What you will do – Everything from the line with "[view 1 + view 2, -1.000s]" through the final line below should be copied out exactly, and nothing else should appear.
------------------------------------------------------------
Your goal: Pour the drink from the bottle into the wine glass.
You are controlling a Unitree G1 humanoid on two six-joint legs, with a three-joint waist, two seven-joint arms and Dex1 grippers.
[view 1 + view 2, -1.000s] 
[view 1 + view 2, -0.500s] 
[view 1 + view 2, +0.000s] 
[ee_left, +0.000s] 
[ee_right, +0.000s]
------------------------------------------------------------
Written reply –
[view 1 + view 2, -1.000s] 
[view 1 + view 2, -0.500s] 
[view 1 + view 2, +0.000s] 
[ee_left, +0.000s] 
[ee_right, +0.000s]

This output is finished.